- **EXERCISE AIM**
Answer with the exact lines of the following material from the one containing "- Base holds" through the one containing "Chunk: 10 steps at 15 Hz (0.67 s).", both end lines included.

- **RECORDS TO USE**
=======

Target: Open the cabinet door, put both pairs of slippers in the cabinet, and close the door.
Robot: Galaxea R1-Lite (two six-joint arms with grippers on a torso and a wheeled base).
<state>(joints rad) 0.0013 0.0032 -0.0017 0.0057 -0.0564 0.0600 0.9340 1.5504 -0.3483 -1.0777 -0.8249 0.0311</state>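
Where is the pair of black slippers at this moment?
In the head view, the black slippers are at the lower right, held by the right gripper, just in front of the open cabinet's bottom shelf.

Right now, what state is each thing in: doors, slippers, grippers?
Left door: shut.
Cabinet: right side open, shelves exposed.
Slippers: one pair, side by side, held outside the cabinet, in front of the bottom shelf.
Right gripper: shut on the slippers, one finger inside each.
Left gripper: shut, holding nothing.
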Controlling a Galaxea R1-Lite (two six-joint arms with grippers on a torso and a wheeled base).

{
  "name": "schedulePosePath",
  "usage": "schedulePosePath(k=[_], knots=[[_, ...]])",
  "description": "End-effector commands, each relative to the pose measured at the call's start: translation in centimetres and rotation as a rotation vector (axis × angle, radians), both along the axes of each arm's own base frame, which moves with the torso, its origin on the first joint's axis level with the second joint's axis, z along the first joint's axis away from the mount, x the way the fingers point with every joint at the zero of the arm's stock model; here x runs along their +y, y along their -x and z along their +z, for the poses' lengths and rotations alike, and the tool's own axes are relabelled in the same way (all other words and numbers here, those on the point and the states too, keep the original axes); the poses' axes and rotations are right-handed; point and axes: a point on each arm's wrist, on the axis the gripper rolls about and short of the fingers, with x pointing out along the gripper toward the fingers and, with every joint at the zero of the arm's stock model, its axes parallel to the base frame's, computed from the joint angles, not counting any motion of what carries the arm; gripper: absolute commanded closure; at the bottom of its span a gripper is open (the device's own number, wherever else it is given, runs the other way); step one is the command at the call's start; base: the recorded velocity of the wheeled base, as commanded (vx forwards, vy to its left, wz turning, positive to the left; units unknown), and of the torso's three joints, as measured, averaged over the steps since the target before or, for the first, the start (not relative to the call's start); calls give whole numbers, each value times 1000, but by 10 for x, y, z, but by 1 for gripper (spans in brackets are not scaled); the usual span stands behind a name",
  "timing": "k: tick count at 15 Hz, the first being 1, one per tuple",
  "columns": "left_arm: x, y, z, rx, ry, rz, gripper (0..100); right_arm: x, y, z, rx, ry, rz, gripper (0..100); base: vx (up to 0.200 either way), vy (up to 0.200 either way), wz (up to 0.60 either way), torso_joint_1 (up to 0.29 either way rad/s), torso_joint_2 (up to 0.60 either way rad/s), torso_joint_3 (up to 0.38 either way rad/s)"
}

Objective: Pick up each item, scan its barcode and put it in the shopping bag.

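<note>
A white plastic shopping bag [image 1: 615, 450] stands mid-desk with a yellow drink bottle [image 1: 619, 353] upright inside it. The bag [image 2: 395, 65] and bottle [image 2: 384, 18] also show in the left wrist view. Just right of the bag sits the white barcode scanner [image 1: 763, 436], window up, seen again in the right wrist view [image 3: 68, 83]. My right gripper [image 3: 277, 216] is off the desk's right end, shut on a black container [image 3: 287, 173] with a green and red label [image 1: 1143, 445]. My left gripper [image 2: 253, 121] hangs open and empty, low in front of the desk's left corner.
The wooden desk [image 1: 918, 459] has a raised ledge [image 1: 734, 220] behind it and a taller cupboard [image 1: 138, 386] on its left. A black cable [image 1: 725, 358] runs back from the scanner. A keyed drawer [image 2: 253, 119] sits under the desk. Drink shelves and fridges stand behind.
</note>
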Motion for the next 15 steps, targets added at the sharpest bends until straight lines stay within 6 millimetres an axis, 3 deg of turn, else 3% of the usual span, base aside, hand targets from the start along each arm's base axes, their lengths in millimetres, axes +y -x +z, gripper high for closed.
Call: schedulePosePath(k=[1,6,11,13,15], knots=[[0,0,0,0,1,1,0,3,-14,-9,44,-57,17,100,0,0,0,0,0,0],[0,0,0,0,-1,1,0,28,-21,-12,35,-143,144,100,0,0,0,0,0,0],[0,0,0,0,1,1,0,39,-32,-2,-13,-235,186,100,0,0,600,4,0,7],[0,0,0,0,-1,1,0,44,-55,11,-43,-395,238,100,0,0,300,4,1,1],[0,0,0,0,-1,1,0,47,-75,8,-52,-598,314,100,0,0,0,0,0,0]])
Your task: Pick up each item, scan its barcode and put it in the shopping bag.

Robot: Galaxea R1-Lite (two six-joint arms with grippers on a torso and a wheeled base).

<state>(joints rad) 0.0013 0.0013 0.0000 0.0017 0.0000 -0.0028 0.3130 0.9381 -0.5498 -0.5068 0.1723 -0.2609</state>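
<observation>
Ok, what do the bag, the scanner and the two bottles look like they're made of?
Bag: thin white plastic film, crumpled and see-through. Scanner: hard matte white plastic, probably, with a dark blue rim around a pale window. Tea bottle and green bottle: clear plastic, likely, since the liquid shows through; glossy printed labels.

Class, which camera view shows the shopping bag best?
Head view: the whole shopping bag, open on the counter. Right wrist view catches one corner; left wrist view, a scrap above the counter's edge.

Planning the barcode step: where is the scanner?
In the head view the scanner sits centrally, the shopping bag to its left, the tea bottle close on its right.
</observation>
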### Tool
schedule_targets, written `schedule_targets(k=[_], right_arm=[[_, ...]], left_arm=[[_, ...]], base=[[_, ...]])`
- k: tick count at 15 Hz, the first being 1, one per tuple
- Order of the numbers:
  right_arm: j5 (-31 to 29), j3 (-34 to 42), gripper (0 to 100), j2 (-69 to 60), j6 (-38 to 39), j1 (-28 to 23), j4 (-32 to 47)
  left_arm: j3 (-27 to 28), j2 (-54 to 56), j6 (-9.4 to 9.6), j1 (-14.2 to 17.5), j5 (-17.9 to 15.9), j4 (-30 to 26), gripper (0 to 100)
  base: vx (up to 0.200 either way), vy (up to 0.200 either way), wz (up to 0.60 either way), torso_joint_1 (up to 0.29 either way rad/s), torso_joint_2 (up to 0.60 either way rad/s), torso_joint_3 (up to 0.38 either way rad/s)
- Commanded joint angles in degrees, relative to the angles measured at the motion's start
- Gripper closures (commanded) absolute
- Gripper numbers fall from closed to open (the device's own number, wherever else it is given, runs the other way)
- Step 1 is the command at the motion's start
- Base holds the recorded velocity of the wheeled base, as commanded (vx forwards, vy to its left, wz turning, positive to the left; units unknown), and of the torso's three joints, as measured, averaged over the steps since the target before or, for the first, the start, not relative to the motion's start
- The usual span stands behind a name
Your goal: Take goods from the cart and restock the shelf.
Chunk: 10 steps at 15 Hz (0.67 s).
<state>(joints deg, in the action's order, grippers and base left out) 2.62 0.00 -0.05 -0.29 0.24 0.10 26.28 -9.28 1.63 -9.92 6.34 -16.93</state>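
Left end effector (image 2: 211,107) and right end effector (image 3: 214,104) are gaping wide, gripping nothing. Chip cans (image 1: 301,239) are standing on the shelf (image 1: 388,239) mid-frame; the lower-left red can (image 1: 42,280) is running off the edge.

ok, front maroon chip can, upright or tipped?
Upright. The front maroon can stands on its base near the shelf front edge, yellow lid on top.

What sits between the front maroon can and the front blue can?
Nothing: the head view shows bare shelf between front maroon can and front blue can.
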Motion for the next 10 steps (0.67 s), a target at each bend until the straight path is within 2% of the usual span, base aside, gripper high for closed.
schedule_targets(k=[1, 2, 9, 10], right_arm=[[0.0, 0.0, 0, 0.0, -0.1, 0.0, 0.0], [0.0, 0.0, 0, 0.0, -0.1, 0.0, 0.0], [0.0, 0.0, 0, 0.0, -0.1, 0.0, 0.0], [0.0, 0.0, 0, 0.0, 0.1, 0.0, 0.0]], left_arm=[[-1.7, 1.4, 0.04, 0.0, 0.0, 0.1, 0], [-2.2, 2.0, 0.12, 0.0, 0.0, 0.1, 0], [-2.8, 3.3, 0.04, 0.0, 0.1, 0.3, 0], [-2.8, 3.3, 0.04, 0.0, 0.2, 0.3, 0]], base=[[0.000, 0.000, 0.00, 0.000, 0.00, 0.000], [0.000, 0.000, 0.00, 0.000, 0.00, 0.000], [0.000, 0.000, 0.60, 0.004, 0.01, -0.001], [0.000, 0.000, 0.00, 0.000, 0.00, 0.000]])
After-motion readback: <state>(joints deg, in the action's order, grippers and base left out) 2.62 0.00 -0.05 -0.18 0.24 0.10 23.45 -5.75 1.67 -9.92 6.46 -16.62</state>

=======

- **ANSWER SPACE**
- Base holds the recorded velocity of the wheeled base, as commanded (vx forwards, vy to its left, wz turning, positive to the left; units unknown), and of the torso's three joints, as measured, averaged over the steps since the target before or, for the first, the start, not relative to the motion's start
- The usual span stands behind a name
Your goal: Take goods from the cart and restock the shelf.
Chunk: 10 steps at 15 Hz (0.67 s).

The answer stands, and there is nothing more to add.